**Your task**: Keep the lines exact and the pictures out as you repeat the following listing.

**Stored data**:
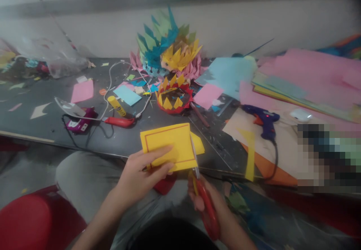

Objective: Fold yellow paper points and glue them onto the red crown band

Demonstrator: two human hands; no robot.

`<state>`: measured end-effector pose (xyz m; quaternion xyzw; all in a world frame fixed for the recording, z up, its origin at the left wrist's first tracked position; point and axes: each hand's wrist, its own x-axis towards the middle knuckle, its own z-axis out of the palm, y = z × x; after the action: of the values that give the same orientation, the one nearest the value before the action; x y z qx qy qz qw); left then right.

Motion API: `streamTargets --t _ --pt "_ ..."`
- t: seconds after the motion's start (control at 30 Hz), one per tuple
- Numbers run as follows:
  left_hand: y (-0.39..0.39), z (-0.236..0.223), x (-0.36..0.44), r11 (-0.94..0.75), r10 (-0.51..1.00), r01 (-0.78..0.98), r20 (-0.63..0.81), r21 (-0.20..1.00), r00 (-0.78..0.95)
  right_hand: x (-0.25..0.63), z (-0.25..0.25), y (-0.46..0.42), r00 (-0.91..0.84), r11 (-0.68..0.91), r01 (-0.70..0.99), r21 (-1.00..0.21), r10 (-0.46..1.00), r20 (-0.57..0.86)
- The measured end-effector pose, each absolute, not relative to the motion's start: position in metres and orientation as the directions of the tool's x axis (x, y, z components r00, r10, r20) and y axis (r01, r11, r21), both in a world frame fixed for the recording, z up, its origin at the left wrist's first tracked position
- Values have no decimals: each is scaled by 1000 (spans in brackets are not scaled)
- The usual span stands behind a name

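My left hand grips the left and lower edge of a yellow sheet of paper, fingers over its face. A dark red line forms a rectangle on the sheet. My right hand is closed round the red handles of a pair of scissors. Their blades lie at the sheet's right edge, and a yellow piece sticks out beyond them. Just behind the sheet stands a red paper ring with yellow points.
Tall paper crowns stand against the wall. To the right lie a blue glue gun, a yellow strip and large pink sheets. A glue stick, a red-handled tool and a purple power strip sit left. A red stool is below.
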<state>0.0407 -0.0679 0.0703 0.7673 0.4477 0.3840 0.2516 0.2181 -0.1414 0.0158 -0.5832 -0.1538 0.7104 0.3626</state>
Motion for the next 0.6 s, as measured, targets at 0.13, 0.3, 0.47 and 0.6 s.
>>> streamTargets --t 0.13,0.3,0.47,0.6 --pt "-69 72 40 -459 886 499 340 735 315 217 21 -136 -20 -738 -317 -596 633 -773" --pt "-70 72 42 -441 893 475 319 761 318 217 20 -135 16 -727 -300 -618 644 -765" --pt "-71 71 42 -427 898 498 289 755 333 220 19 -138 -9 -560 -343 -754 805 -593" --pt "-72 73 44 -439 891 497 293 748 347 221 20 -136 -9 -601 -294 -743 779 -627"
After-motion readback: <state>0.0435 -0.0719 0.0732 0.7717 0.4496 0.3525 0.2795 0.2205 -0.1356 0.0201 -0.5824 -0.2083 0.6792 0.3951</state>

**Answer to this exercise**:
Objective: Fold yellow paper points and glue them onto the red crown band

Demonstrator: two human hands; no robot.

`<state>`: measured end-effector pose (xyz m; quaternion xyzw; all in a world frame fixed for the recording, z up, its origin at the left wrist's first tracked position; point and axes: each hand's wrist, its own x-axis towards the middle knuckle, its own z-axis out of the palm, y = z × x; after the action: of the values that give the same orientation, the one nearest the value before the action; x y z qx qy qz qw); left then right.

Motion API: `streamTargets --t _ --pt "_ ..."`
- t: seconds after the motion's start (control at 30 Hz), one per tuple
- Numbers run as follows:
  left_hand: y (-0.39..0.39), z (-0.236..0.223), x (-0.36..0.44), r11 (-0.94..0.75), r10 (-0.51..1.00), r01 (-0.78..0.98), r20 (-0.63..0.81), r21 (-0.20..1.00), r00 (-0.78..0.95)
  right_hand: x (-0.25..0.63), z (-0.25..0.25), y (-0.46..0.42), r00 (-0.91..0.84), r11 (-0.68..0.91), r01 (-0.70..0.99), r21 (-1.00..0.21), r10 (-0.46..1.00), r20 (-0.57..0.86)
- The measured end-effector pose, each absolute, not relative to the motion's start: position in metres and orientation as the directions of the tool's x axis (x, y, z components r00, r10, r20) and y axis (r01, r11, r21), both in a world frame fixed for the recording, z up, its origin at the left wrist's first tracked position
- Values have no decimals: each is scaled by 1000 (spans in brackets are not scaled)
- The usual span stands behind a name

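My left hand grips the left and lower edge of a yellow sheet of paper, fingers over its face. A dark red line forms a rectangle on the sheet. My right hand is closed round the red handles of a pair of scissors. Their blades lie at the sheet's right edge, and a yellow piece sticks out beyond them. Just behind the sheet stands a red paper ring with yellow points.
Tall paper crowns stand against the wall. To the right lie a blue glue gun, a yellow strip and large pink sheets. A glue stick, a red-handled tool and a purple power strip sit left. A red stool is below.
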<state>0.0407 -0.0679 0.0703 0.7673 0.4477 0.3840 0.2516 0.2181 -0.1414 0.0158 -0.5832 -0.1538 0.7104 0.3626</state>
Motion for the next 0.6 s, as measured, targets at 0.13, 0.3, 0.47 and 0.6 s.
>>> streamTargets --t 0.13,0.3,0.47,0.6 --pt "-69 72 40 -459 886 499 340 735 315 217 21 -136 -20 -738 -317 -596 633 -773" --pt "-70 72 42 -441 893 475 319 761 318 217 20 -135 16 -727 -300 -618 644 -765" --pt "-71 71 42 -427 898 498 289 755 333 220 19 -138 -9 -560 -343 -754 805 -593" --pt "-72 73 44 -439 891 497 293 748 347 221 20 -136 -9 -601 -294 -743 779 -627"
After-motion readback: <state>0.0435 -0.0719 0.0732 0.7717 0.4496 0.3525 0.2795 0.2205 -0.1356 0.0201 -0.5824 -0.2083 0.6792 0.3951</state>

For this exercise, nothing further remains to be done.